The Navigator.vibrate()
method pulses the vibration hardware on the device, if such hardware exists. If the device doesn't support vibration, this method has no effect. If a vibration pattern is already in progress when this method is called, the previous pattern is halted and the new one begins instead.

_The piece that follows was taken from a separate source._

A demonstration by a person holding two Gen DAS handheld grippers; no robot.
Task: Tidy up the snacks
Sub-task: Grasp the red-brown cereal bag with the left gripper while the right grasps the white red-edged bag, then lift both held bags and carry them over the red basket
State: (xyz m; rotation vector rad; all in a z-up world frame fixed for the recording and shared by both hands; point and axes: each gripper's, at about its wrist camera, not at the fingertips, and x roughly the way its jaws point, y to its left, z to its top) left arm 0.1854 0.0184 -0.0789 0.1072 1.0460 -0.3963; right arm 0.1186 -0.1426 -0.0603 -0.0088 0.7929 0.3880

If the method was unable to vibrate because of invalid parameters, it will return false
, else it returns true
. If the pattern leads to a too long vibration, it is truncated: the max length depends of each implementation.
Syntax
var successBool = window.navigator.vibrate(pattern);
- pattern
- Provides a pattern of vibration and pause intervals. Each value indicates a number of milliseconds to vibrate or pause, in alternation. You may provide either a single value (to vibrate once for that many milliseconds) or an array of values to alternately vibrate, pause, then vibrate again. See Vibration API for details.
Passing a value of 0
, an empty array, or an array containing all zeros will cancel any currently ongoing vibration pattern.
Examples
window.navigator.vibrate(200); // vibrate for 200ms window.navigator.vibrate([100,30,100,30,100,200,200,30,200,30,200,200,100,30,100,30,100]); // Vibrate 'SOS' in Morse.
Specifications
Specification | Status | Comment |
---|---|---|
Vibration API | Recommendation | Linked to spec is the latest editor's draft; W3C version is a REC. |
Browser compatibility
Feature | Chrome | Firefox (Gecko) | Internet Explorer | Opera | Safari |
---|---|---|---|---|---|
Basic support | No support | 11.0 (11.0) moz 16.0 (16.0) (no prefix) [1] |
No support | No support | No support |
Feature | Android | Android Webview | Firefox Mobile (Gecko) | IE Mobile | Opera Mobile | Safari Mobile | Chrome for Android |
---|---|---|---|---|---|---|---|
Basic support | (Yes) webkit | (Yes) webkit (Yes) (unprefixed) [2] |
11.0 (11.0) moz 16.0 (16.0) (no prefix) [1] |
No support | No support | No support | (Yes) webkit (Yes) (unprefixed) [2] |
[1] When the vibration pattern is too long or any of its elements are too large, until Firefox 26 included, Gecko threw an exception, instead of returning false
(bug 884935). From Firefox 32 onwards, it returns true
but truncates the pattern (bug 1014581).
[2] Beginning in Chrome 55, this is not supported in cross-origin iframes.